L’armée comme instance de reproduction sociale. Les effets professionnels et familiaux des carrières militaires

le Lundi 17 Octobre 2016 à l’Ined, salle Sauvy, de 11h30 à 12h30

Présenté par Mathias Thura, CESSP-CSE (EHESS/Paris 1/CNRS) et IRSEM ; discutante : Sylvie Clément (Direction générale de la gendarmerie nationale)

Annuellement, les armées embauchent entre 15 000 et 20 000 nouvelles recrues, et reversent autant de militaires à la « vie civile », après des carrières de durées très variables et des parcours très hétérogènes.

Un des aspects centraux de la rhétorique développée au sein de l’institution est celui de la méritocratie et de l’égalité formelle de traitement de ses membres. Elle se présente comme un authentique ascenseur social en fonctionnement, comme en témoignent les récentes campagnes publicitaires pour le recrutement. Or, la sociologie produite à propos des militaires, guidées par la commande institutionnelle, n’a jamais mis cette question à l’épreuve. Elle s’est principalement focalisée sur les marchés de recrutement des soldats et sur leurs motivations à s’engager, mais malgré l’aspect économique et politique du devenir professionnel des militaires, les effets sur le long terme du passage dans les armées demeurent encore de l’ordre de l’impensé scientifique.

À partir de deux enquêtes conduites dans différentes composantes de l’armée de terre – la première portant sur le travail au sein d’un régiment d’infanterie et la seconde sur les trajectoires professionnelles des femmes militaires de l’armée de terre – nous monterons comment les pratiques concrètes de recrutement et de promotion dans les armées contribuent à l’entretien d’une reproduction des positions occupées, avant et pendant le passage dans l’institution.
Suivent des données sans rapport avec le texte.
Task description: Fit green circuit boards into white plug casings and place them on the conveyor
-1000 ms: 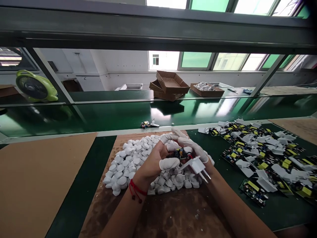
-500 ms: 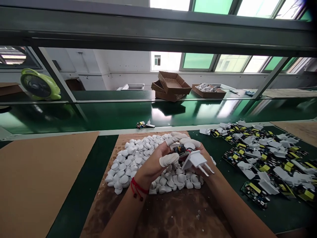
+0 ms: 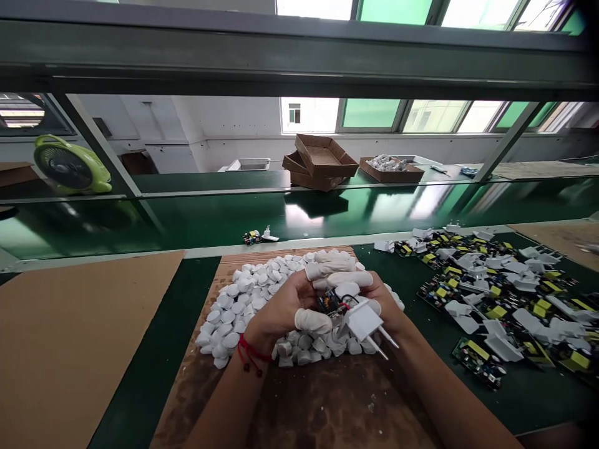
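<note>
My left hand (image 3: 290, 305), with white finger cots and a red string at the wrist, is closed around a small circuit board (image 3: 329, 304) with red and black wires. My right hand (image 3: 379, 302) grips a white plug piece (image 3: 362, 321) whose two metal pins point down and right. Both hands meet above the near right edge of a heap of white plastic caps (image 3: 253, 299), which lies on a worn brown board (image 3: 322, 399).
Several circuit boards with white plug pieces (image 3: 496, 293) are spread on the green mat at right. One assembled board (image 3: 257, 237) lies on the green conveyor belt (image 3: 187, 218). Cardboard sheet (image 3: 70, 337) at left. Cardboard trays (image 3: 322, 162) and a green fan (image 3: 70, 165) stand beyond.
Both hands have dropped slightly toward me with the board and plug piece. The lone board on the conveyor has travelled left.
</note>
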Action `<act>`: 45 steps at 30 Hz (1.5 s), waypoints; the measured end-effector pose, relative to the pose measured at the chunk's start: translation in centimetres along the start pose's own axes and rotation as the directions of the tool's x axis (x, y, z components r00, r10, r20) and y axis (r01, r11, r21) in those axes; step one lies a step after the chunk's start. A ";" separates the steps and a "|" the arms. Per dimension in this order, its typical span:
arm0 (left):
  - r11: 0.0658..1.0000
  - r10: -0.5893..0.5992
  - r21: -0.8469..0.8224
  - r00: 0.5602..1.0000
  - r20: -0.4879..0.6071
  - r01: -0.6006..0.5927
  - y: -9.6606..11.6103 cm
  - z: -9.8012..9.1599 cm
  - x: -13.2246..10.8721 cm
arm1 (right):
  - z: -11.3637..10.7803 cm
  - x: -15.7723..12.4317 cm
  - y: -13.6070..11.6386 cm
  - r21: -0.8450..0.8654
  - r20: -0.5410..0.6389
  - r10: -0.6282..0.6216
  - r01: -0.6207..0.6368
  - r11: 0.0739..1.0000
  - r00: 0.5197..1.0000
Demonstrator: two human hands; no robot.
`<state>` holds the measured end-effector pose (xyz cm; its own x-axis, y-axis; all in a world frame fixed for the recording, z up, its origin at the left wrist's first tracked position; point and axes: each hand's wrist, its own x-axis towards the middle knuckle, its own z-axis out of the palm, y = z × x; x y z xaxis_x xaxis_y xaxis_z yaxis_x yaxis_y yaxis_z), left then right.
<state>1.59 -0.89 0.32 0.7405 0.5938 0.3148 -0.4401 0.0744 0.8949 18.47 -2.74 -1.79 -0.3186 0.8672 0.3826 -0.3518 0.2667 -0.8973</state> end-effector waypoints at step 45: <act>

Nous présenterons les modalités du tri qui s’opère sur les militaires tout au long de leurs carrières dans l’institution militaire. Loin d’avoir des effets socialement neutres, les mécanismes de recrutement, de promotion et de maintien dans la fonction militaire aboutissent à une reproduction de l’ordre social dans l’ordre militaire. Nous monterons d’abord comment le capital et la trajectoire scolaire jouent un rôle de plus en plus prépondérant depuis la « professionnalisation » des armées. Ensuite, nous aborderons les effets concrets du traitement différencié entres les hommes et les femmes militaires, et les mécanismes qui écartent statistiquement ces dernières des positions les plus valorisables et qui dans les mêmes temps les inscrivent dans des spécialités qui leur permettent d’occuper des places plus pérennes et d’envisager des parcours professionnels plus longs et plus aisément reconvertibles sur le marché du travail. Nous indiquerons par ailleurs comment l’environnement familial à une incidence sur la structuration des parcours professionnels des militaires. 

 

Mathias Thura

Mathias Thura est post-doctorant allocataire du Dim-Gid, rattaché au Cessp (Ehess/Paris 1/Cnrs) et chercheur invité à l’Irsem. Ses intérêts de recherche s’inscrivent à la croisée de la sociologie du travail et des groupes professionnels et d’une sociologie des techniques du corps et de l’esprit. Sa thèse porte sur les conditions de production des fantassins, l’incorporation des techniques du combat et sur l’administration de la violence physique au nom de la collectivité. Il travaille actuellement sur les carrières des femmes dans l’armée de terre. Il sera accueilli pour 2 ans à l’Ined à partir du 1er Novembre sur un contrat post-doctoral Ined-Ipops, afin d’étudier les effets de la sortie de l’institution militaire sur les devenirs professionnels et sur l’environnement familiale des militaires.